§ **Instructions for the task**:
Skip the pictures. Transcribe the rest of the data below without changing a word.
·····
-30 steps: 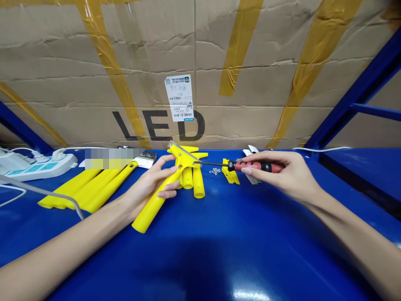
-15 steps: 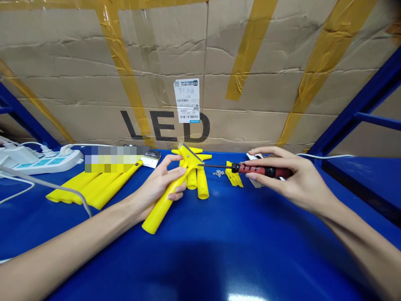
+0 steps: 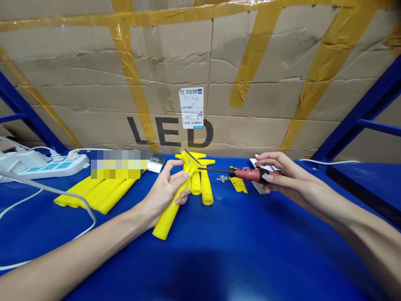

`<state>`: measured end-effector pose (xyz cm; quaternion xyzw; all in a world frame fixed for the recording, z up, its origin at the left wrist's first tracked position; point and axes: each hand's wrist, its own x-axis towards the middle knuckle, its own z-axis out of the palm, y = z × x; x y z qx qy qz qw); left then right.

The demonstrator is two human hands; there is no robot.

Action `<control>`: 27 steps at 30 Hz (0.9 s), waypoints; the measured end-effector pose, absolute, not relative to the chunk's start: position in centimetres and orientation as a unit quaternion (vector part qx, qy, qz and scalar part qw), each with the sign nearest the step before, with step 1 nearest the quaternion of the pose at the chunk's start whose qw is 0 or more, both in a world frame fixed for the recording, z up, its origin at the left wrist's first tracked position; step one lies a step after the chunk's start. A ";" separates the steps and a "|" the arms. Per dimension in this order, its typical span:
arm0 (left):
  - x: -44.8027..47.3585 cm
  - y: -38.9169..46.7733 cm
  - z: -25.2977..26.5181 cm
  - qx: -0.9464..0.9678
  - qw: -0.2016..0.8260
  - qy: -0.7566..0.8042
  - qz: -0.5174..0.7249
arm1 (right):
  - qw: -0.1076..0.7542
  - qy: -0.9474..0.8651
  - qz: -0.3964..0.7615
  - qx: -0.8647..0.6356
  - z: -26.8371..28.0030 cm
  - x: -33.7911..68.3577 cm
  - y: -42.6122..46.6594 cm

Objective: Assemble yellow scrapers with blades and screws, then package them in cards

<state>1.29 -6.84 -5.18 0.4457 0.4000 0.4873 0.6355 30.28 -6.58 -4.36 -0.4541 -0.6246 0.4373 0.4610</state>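
The left hand point(image 3: 171, 186) grips a yellow tool point(image 3: 167, 217) — the right hand point(image 3: 299, 188) holds a screwdriver point(image 3: 249, 174), tip at the tool's head

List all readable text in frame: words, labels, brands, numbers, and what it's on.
"LED": large black letters on the cardboard box.
Shipping label on the box: print and barcode numbers too small to read reliably.
Black-and-white card, left: too small; the pixelated patch beside it is unreadable.
Screwdriver, held yellow tool: none legible.
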 end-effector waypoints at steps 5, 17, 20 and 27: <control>1.1 -6.6 -5.3 0.470 0.625 0.388 0.488 | 0.457 -0.641 0.343 -0.512 -5.1 29.8 -6.2; 0.6 -6.9 -4.7 0.494 0.601 0.397 0.487 | 0.469 -0.625 0.410 -0.471 -6.2 29.5 -6.0; 0.9 -7.2 -5.1 0.503 0.611 0.398 0.465 | 0.484 -0.605 0.336 -0.535 -5.8 29.1 -6.2; 0.8 -7.2 -5.6 0.503 0.598 0.402 0.478 | 0.484 -0.608 0.454 -0.436 -5.1 29.7 -6.4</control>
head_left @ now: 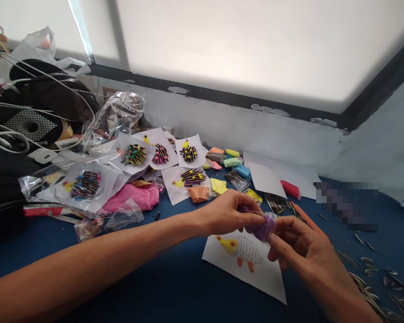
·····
§ **Result below**:
-30 steps: 
-15 steps: 
+0 steps: 

`<state>`: measured end-effector pose (xyz cm; quaternion xyzw; all in a world frame fixed for the recording, z up, its origin at the left wrist's first tracked position; point and axes: each hand's wrist, its own x-axis towards the middle knuckle, its own z-axis out of the palm, y = z × x; x y z qx qy qz qw); left then right.

The demonstrator is two human hands; there is no robot.

Action `<control>`: 27 steps at 30 Hz (0.9 s), waypoints; the measured end-effector pose, absolute, not relative to the chunk's start: position in centimetres and orientation as a unit quaternion (vector part qx, qy, qz and scalar part qw), each with the sign nearest the step before, with step 1 nearest the quaternion of the pose at the chunk's start whose qw is 0 or more, both in a world frame fixed for the recording, z up, its origin at the left wrist's first tracked position; step one lies a step after the chunk's start. A ";" separates the steps and a "|" the arms. Per dimension in this order, its typical span:
arm0 (left):
  - x: -44.8027..47.3585 cm
  - y: -38.9169..46.7733 cm
  - z: -25.2977..26.5181 cm
  - qx: -0.9464..0.9678
  - qw: -0.2016..0.8260
  - qy: -0.7566..0.8042
  - qz: -0.5174..0.7249
arm1 (right):
  - qw: -0.1076..0.7542
  - qy: -0.9474..0.8651
  - qz: -0.3964..0.7615
  - qx: -0.8647..0.6356
  - z: -26.8371..28.0030 cm
  - x: -33.7911..68.3577 cm
  - y: -42.6122..46.6594 cm

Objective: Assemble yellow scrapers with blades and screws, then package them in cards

<state>1.29 -6.84 -5.18 0.4457 0.4000 0.4873 0.6355 30.28 -6.58 -4.36 -0.4541 -0.6246 0.4373 0.4610</state>
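The left hand point(image 3: 171, 186) grips a yellow tool point(image 3: 167, 217) — the right hand point(image 3: 299, 188) holds a screwdriver point(image 3: 249, 174), tip at the tool's head

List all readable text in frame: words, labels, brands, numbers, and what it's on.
"LED": large black letters on the cardboard box.
Shipping label on the box: print and barcode numbers too small to read reliably.
Black-and-white card, left: too small; the pixelated patch beside it is unreadable.
Screwdriver, held yellow tool: none legible.
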 end-effector waypoints at steps 5, 17, 20 and 27: <control>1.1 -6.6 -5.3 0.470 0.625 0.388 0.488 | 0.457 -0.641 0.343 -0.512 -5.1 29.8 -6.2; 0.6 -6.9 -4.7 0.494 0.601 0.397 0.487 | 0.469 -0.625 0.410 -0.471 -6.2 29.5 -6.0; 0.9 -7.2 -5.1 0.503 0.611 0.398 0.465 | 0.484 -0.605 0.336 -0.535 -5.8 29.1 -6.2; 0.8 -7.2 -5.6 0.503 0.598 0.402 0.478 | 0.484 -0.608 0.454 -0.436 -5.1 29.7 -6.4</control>
head_left @ now: 

That concludes the answer.